**Information shown**
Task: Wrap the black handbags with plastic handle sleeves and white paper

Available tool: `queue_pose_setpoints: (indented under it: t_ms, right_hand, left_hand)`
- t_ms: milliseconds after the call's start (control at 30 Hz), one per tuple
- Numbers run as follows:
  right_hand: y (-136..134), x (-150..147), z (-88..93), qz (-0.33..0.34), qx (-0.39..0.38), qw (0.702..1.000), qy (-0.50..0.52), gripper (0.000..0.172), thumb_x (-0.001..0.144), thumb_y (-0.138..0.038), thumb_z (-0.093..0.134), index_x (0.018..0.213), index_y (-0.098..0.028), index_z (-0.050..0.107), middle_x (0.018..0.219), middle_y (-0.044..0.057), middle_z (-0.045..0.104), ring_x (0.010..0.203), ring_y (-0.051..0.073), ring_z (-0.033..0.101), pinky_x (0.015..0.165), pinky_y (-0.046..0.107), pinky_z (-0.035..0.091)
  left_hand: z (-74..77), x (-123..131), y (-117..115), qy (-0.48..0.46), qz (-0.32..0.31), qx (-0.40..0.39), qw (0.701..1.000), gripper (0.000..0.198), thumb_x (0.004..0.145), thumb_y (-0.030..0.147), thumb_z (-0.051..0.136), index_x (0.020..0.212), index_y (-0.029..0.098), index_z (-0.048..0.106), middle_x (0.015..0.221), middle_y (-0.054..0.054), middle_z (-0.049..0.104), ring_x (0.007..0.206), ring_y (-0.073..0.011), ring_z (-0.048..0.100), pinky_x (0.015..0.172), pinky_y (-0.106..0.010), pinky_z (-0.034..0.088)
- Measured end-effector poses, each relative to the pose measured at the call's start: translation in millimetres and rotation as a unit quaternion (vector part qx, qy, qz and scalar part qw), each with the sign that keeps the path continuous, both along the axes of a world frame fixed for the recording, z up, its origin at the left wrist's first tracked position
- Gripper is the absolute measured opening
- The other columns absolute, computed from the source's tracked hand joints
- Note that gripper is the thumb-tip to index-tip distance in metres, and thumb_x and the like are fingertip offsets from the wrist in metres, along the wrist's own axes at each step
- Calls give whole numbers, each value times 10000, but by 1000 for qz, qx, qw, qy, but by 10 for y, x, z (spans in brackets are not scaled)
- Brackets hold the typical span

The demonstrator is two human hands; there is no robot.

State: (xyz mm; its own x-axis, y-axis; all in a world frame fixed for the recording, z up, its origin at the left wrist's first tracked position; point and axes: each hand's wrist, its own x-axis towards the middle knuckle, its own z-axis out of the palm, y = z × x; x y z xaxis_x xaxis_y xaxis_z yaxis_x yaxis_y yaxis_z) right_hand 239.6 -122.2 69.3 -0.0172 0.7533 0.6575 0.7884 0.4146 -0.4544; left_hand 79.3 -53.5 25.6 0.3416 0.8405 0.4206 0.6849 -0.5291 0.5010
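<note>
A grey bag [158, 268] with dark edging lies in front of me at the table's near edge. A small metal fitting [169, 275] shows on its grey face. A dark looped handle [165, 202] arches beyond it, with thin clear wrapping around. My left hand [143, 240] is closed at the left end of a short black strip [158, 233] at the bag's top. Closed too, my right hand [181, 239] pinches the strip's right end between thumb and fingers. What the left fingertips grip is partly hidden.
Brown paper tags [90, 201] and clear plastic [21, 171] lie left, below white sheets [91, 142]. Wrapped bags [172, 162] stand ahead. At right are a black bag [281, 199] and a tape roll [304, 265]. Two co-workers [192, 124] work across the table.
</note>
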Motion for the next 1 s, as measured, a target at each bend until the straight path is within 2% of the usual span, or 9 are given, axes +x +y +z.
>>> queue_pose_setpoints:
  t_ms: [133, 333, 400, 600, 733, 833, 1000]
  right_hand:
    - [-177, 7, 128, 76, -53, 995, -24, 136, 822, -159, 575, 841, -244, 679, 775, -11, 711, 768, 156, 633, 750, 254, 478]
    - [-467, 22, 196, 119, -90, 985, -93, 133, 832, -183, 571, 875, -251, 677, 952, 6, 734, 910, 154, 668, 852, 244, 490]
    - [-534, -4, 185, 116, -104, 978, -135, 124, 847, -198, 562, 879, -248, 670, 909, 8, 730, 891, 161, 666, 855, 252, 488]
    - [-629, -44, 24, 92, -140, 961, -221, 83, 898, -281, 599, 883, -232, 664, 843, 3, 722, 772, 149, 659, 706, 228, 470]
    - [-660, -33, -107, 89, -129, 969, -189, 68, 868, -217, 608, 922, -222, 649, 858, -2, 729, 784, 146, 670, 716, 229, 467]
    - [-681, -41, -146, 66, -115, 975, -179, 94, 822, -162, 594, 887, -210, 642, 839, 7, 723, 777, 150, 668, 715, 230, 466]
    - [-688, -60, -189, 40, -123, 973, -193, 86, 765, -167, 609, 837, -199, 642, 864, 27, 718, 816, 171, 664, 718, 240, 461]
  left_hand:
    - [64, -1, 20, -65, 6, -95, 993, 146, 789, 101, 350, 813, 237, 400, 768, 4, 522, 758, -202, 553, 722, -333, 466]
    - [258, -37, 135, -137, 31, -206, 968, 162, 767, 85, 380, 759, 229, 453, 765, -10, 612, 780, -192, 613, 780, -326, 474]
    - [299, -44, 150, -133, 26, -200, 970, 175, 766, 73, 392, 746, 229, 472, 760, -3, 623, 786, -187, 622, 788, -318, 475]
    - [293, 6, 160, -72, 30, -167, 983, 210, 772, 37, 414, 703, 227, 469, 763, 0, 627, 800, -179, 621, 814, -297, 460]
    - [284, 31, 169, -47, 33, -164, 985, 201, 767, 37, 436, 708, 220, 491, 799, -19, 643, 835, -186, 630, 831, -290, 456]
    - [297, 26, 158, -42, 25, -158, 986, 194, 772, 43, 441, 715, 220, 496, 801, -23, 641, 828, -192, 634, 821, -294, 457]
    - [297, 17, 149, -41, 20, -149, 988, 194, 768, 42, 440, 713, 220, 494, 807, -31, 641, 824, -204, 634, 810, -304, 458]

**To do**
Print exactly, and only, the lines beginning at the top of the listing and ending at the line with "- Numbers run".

**Result of the exercise**
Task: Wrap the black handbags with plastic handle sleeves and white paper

Available tool: `queue_pose_setpoints: (indented under it: t_ms, right_hand, left_hand)`
- t_ms: milliseconds after the call's start (control at 30 Hz), one per tuple
- Numbers run as follows:

This exercise is finished.